> _About this exercise_: Write out the opening lines of the data word for word, up to and including the line with "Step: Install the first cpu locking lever", and leave every picture and every later line out.

> _Given material_:
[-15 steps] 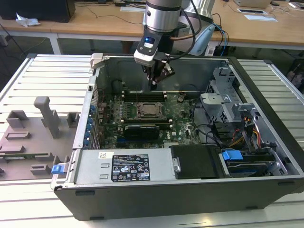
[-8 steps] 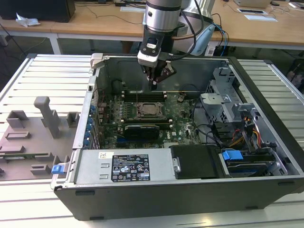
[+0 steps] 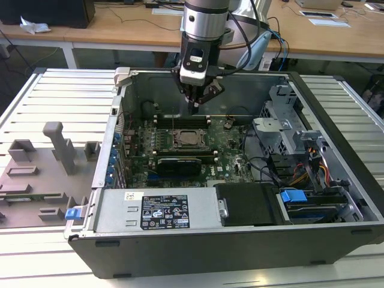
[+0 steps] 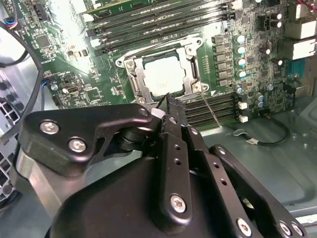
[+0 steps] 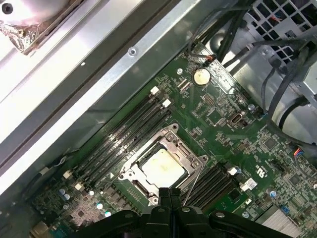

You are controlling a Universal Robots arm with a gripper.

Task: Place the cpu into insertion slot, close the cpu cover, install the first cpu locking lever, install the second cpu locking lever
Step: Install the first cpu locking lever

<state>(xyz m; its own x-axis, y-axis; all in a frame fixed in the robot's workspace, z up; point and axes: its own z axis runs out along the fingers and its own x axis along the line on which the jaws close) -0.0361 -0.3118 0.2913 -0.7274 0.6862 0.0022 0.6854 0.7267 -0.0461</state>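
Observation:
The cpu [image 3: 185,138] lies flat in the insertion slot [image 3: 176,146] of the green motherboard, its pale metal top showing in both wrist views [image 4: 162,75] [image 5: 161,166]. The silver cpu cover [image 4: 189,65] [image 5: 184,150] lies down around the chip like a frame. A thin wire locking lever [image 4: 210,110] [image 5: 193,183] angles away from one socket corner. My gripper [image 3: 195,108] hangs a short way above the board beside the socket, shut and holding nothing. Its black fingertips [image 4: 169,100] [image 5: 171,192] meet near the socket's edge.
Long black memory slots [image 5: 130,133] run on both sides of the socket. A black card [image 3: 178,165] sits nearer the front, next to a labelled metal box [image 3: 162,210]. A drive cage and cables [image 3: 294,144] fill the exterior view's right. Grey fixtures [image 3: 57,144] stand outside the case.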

> _Task solution_:
[-15 steps] 
[-8 steps] 
[+0 steps] 
[+0 steps] 
[+0 steps] 

You are controlling a Universal Robots arm with a gripper.

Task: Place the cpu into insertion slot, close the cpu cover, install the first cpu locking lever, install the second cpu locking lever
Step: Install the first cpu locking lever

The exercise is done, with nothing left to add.